You are viewing a plain text version of this content. The canonical link for it is here.
Posted to common-user@hadoop.apache.org by Myles Grant <my...@mylesgrant.com> on 2008/01/16 07:07:24 UTC
Single output file per reduce key?
Hello,
I'd like me reduce tasks to each output a single file per key,
containing the value. Each file would be named with the key. It
appears that I need to (at least) create a new OutputFormat and
possible a RecordWriter. As doing this would likely involve a lot of
trial and error on my part, I was curious if someone had implemented
this already and would like to share. I will be needing both versions
that write text files and binary files eventually.
Short a full existing implementation that I can steal, how about some
hints?
Cheers,
Myles
Re: Single output file per reduce key?
Posted by Amar Kamat <am...@yahoo-inc.com>.
Myles Grant wrote:
> I would like the values for a key to exist in a single file, and only
> the values for that key.
Reducer.reduce() gets invoked once per key, i.e just once per key along
with all the values associated with it.
Reducer.reduce(key,<value1, value2, value3 ....);
So what I suggested should help you generate one file per key. Since you
have an iterator over all the values associated with that key you don't
have to do much and since the input to the reducer is sorted you can be
sure that all the values for the key are passed to Reducer.reduce().
Amar
> Each reduced key/value would get its own file. If I understand
> correctly, all output of the reducers is written to a single file.
>
> -Myles
>
> On Jan 16, 2008, at 9:29 PM, Amar Kamat wrote:
>
>> Hi,
>> Why couldn't you just write this logic in your reducer class. The
>> reduce [reduceClass.reduce()] method is invoked with a key and an
>> iterator over the values associated with the key. You can simply dump
>> the values into a file. Since the input to the reducer is sorted you
>> can simply dump the values to a file i.e no bookkeeping is required.

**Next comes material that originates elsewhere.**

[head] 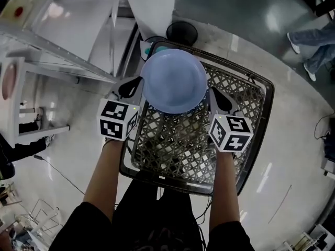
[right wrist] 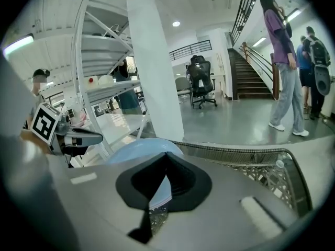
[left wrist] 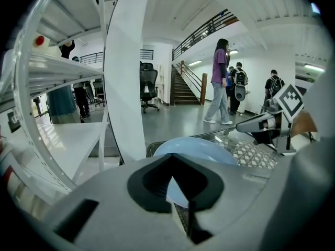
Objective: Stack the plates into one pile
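In the head view, you are holding a pale blue plate (head: 174,81) over the far end of a black wire basket (head: 178,140). Your left gripper (head: 137,85) is pinching the plate's left edge and your right gripper (head: 212,99) is pinching its right edge. The plate is round, so it has no long axis. It is lying about level with its hollow face turned up, raised clear of the basket's mesh. The only print showing is the black-and-white square patterns on the marker cubes (head: 118,120); no words can be read.

In the left gripper view, the jaws are pressing together on the plate's (left wrist: 193,148) rim. The plate is spreading away from them above the basket, towards the right gripper at its opposite edge.

In the right gripper view, the jaws are clamping the plate's (right wrist: 138,150) thin edge in the same way. The left gripper is showing beyond the plate, above the basket's near rim.
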Demonstrator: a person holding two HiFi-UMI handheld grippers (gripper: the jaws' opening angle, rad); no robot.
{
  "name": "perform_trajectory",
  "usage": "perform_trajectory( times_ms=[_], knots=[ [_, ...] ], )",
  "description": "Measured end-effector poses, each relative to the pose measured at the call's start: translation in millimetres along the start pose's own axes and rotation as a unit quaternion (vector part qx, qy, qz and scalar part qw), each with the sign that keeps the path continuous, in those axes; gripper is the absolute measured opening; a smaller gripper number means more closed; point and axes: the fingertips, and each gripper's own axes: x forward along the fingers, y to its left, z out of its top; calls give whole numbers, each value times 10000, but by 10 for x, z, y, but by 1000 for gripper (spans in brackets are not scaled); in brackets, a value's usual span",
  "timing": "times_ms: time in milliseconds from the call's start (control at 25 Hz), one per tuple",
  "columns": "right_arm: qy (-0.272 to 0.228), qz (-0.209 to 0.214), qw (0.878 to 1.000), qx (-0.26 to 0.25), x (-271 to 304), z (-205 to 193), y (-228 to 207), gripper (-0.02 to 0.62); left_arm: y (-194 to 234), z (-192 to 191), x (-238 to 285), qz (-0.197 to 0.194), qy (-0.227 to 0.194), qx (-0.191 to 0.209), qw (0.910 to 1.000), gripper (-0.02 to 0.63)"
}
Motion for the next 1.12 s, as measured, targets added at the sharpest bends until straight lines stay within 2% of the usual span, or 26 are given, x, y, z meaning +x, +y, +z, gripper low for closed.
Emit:
perform_trajectory(
  times_ms=[1120],
  knots=[
    [-1074, 20, 9940, -203, -1007, 661, 431, 12, -300, 653, -891, -9, -915, 182, 9956, -5]
  ],
)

>> I think this is what you wanted. no?
>> Myles Grant wrote:
>>> Hello,
>>>
>>> I'd like me reduce tasks to each output a single file per key,
>>> containing the value. Each file would be named with the key. It
>>> appears that I need to (at least) create a new OutputFormat and
>>> possible a RecordWriter. As doing this would likely involve a lot
>>> of trial and error on my part, I was curious if someone had
>>> implemented this already and would like to share. I will be needing
>>> both versions that write text files and binary files eventually.
>>>
>>> Short a full existing implementation that I can steal, how about
>>> some hints?
>>>
>>> Cheers,
>>> Myles
>>
>
Re: Single output file per reduce key?
Posted by Myles Grant <my...@mylesgrant.com>.
I would like the values for a key to exist in a single file, and only
the values for that key. Each reduced key/value would get its own
file. If I understand correctly, all output of the reducers is
written to a single file.
-Myles
On Jan 16, 2008, at 9:29 PM, Amar Kamat wrote:
> Hi,
> Why couldn't you just write this logic in your reducer class. The
> reduce [reduceClass.reduce()] method is invoked with a key and an
> iterator over the values associated with the key. You can simply
> dump the values into a file. Since the input to the reducer is
> sorted you can simply dump the values to a file i.e no bookkeeping
> is required. I think this is what you wanted. no?
> Myles Grant wrote:
>> Hello,
>>
>> I'd like me reduce tasks to each output a single file per key,
>> containing the value. Each file would be named with the key. It
>> appears that I need to (at least) create a new OutputFormat and
>> possible a RecordWriter. As doing this would likely involve a lot
>> of trial and error on my part, I was curious if someone had
>> implemented this already and would like to share. I will be
>> needing both versions that write text files and binary files
>> eventually.
>>
>> Short a full existing implementation that I can steal, how about
>> some hints?
>>
>> Cheers,
>> Myles
>
Re: Single output file per reduce key?
Posted by Amar Kamat <am...@yahoo-inc.com>.
Hi,
Why couldn't you just write this logic in your reducer class. The reduce
[reduceClass.reduce()] method is invoked with a key and an iterator over
the values associated with the key. You can simply dump the values into
a file. Since the input to the reducer is sorted you can simply dump the
values to a file i.e no bookkeeping is required. I think this is what
you wanted. no?
Myles Grant wrote:
> Hello,
>
> I'd like me reduce tasks to each output a single file per key,
> containing the value. Each file would be named with the key. It
> appears that I need to (at least) create a new OutputFormat and
> possible a RecordWriter. As doing this would likely involve a lot of
> trial and error on my part, I was curious if someone had implemented
> this already and would like to share. I will be needing both versions
> that write text files and binary files eventually.
>
> Short a full existing implementation that I can steal, how about some
> hints?
>
> Cheers,
> Myles